Exploring the Split Columns Option in Power Query Editor for Power BI

By:   |   Updated: 2023-09-27   |   Comments (3)   |   Related: > Power BI


Problem

Microsoft Power BI Desktop offers a variety of ways to help shape data. One of these options is the ability to split columns. One would need a splitting column option to organize data or extract certain information from columns, which can later be used for several purposes. This article will go through this process in detail.

Solution

In this age of big data and artificial intelligence, data has occupied a paramount position in an organizational decision-making process. The journey of information and data flow from a database that logs a specific activity to a business utilizing the insights derived from the data for enhanced operational efficiency is quite complex. In this process of acquiring information and subjecting it to data analysis, a significant chunk of time is spent in data manipulation – the process whereby we are making our data more organized and freer of errors before we can derive meaningful insights from it, whether our algorithm is a simplistic SQL query or a more complex deep neural network. One such technique of data manipulation and organization that we will explore today is splitting columns.

So, what exactly is splitting columns? As evident from the name, splitting columns refers to dividing a single column into multiple columns based on a specific criterion. As an example, consider the illustration below. We can assume that the black column to the left contains customer names, and you want to split this column to have separate first, middle, and last names. Thus, this column is split into the three columns to the right containing the first, middle, and last names.

An illustration of how column splitting works.

So why do we split columns? Although the above example highlights one use case, there are several reasons why data engineers might resort to the column split technique.

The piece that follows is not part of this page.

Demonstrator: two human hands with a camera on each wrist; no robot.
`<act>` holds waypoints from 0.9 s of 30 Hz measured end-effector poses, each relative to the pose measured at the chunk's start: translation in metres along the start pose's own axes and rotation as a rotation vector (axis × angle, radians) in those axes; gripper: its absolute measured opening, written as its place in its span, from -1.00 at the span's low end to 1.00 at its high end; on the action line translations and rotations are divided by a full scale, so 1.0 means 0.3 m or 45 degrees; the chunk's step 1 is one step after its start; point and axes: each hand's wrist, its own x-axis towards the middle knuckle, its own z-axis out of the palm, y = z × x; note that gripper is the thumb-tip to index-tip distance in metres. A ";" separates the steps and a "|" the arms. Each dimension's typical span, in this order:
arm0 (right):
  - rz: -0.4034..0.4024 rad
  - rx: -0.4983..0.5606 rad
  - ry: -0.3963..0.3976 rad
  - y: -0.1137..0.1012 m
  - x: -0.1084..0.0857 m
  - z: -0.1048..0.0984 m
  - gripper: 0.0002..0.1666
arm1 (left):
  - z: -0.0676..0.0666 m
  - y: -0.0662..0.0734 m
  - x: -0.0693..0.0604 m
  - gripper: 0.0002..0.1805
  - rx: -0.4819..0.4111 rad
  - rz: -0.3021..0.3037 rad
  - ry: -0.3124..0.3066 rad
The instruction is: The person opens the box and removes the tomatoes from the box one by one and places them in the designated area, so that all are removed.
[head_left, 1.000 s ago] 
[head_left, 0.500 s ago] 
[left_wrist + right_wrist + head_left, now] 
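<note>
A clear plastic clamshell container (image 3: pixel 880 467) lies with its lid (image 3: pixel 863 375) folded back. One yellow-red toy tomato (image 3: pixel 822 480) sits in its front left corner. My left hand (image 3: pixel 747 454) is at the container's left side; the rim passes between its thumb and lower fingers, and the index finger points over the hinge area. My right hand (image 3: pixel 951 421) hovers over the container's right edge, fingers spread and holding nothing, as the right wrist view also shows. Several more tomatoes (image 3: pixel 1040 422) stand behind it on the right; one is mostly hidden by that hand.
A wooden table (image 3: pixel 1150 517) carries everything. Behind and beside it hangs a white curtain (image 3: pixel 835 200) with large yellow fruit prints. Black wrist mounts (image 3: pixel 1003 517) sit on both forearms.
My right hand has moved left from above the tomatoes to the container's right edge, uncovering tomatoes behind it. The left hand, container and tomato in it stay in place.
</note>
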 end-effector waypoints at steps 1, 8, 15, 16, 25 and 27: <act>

  • Readability: Splitting your column into smaller chunks makes your columns more readable. Organizing and presenting your information in a more structured and focused manner makes it easier to scan through rows to locate specific information. Although one does not manually scan all the database, it is a good practice to scan some rows as a part of your EDA process.
  • Analysis: Sometimes, one needs a specific portion of the information stored in a column, which is later used for analysis, reporting, and decision-making. For instance, consider a database that logs every purchase made with the corresponding timestamp. Later, if we want to map the business's annual sales, we can split the timestamp column into date and time columns and then use the data column as a part of our analysis.
  • Reducing Duplication: Splitting columns can help reduce duplication in data by promoting data normalization. When columns are split, related data is stored in separate columns, allowing for normalization. This means that instead of duplicating the same data in multiple rows, you store it once and reference it through relationships.
  • Separating Data Types: It is also possible that the information stored in your column contains a combination of digits and text. For example, if a customer information column stores data in the form of the customer's country code, followed by a unique identifier, we can split the column to separately store the integer and string data.
  • Data Cleaning: Data may contain inconsistencies, errors, or exhibit some other undesirable behavior. Splitting the column can help clean and standardize the data.
  • Text Processing: When working with textual databases, splitting the sentences into phrases and then into individual words is helpful for further analysis.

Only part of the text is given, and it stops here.